Les couloirs de l’hôpital se ressemblent tous, mais heureusement les services sont bien indiqués et je rejoins la chambre indiquée par Magalie. À l’intérieur, Julie est allongée dans un lit et notre bébé dans sa couveuse qui le jouxte.

Je me dirige en premier vers Julie. Je lui prends la main et la serre avec douceur. Elle s’éveille à moitié et tourne vers moi un regard encore anesthésié. Elle est toujours sous l’effet des calmants, mais elle me reconnait et me cède un sourire.

  • Comment ça va ? chuchoté-je.
  • J’ai quelques douleurs dans le bas ventre… mais ça peut aller.

Je dépose un baiser sur son front.

  • J’ai tout juste pu voir notre bébé … Comment est-il ?
  • Il est magnifique.

Des larmes gonflent sur ses paupières qui se referment.

  • Ne lâche pas ma main, murmure-t-elle.
  • À vos ordres, princesse.

Elle se rendort. Je dégage son visage de quelques mèches rebelles. Ses traits sont tirés, mais elle semble apaisée.

  • Tu as été courageuse ma chérie.

Je la regarde encore quelques instants puis j’examine la pièce autour de moi. Les murs sont rose pâle, quelques exclamations des infirmières me parviennent du couloir. Dehors, la nuit est tombée. L’ambiance est calme et rassurante. Je n’entends que les respirations de mes deux trésors.

Je reste assis aux côtés de Julie un long moment en lui tenant la main. Quand je suis sûr qu’elle dort profondément, ma main lâche la sienne et je me dirige vers Elïo. Lui aussi semble serein.

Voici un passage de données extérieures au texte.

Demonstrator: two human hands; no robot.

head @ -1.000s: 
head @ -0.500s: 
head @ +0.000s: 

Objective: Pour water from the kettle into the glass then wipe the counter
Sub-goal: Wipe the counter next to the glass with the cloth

Nous avons traversé de belles péripéties. Mais nous voilà réunis. Je profite à nouveau d’un fauteuil médical pour m’allonger. Je n’ai pas faim. Très vite je m’assoupis, moi aussi.

Dans la nuit, les infirmières sont venues nourrir Elïo. Au petit matin, je le prends dans mes bras pour le poser contre mon torse alors que je m’allonge une nouvelle fois dans le fauteuil. Des rayons lumineux pénètrent au travers des rideaux lamellaires et nous illuminent tous les trois. Le soleil se lève.